To do:
Would you please repeat the material exactly, from the first line to the last?
----- Data extract
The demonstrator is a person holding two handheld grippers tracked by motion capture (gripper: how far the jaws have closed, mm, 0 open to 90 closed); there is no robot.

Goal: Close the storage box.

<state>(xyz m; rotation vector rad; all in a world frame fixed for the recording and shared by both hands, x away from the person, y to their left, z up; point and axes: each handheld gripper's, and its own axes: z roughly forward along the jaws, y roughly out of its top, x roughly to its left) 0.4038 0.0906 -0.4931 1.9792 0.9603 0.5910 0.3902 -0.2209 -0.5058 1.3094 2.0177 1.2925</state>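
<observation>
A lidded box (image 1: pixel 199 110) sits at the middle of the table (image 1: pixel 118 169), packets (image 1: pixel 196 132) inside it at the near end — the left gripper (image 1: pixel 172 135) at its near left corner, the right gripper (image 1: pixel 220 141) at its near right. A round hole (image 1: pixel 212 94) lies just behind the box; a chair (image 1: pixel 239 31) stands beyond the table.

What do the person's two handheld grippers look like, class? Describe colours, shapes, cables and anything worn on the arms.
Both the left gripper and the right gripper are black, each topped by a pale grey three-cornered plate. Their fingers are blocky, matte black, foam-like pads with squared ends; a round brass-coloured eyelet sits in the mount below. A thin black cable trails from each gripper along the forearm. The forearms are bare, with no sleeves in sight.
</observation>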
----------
Solved exercise:
The demonstrator is a person holding two handheld grippers tracked by motion capture (gripper: how far the jaws have closed, mm, 0 open to 90 closed); there is no robot.

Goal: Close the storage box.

<state>(xyz m; rotation vector rad; all in a world frame fixed for the recording and shared by both hands, x away from the person, y to their left, z up; point and axes: each handheld gripper's, and its own axes: z roughly forward along the jaws, y roughly out of its top, x roughly to its left) 0.4038 0.0906 -0.4931 1.9792 0.9603 0.5910 0.3902 -0.2209 -0.5058 1.3094 2.0177 1.2925</state>
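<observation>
A lidded box (image 1: pixel 199 110) sits at the middle of the table (image 1: pixel 118 169), packets (image 1: pixel 196 132) inside it at the near end — the left gripper (image 1: pixel 172 135) at its near left corner, the right gripper (image 1: pixel 220 141) at its near right. A round hole (image 1: pixel 212 94) lies just behind the box; a chair (image 1: pixel 239 31) stands beyond the table.

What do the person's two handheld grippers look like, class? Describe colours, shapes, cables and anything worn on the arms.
Both the left gripper and the right gripper are black, each topped by a pale grey three-cornered plate. Their fingers are blocky, matte black, foam-like pads with squared ends; a round brass-coloured eyelet sits in the mount below. A thin black cable trails from each gripper along the forearm. The forearms are bare, with no sleeves in sight.
</observation>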

The requested output has now been given in full.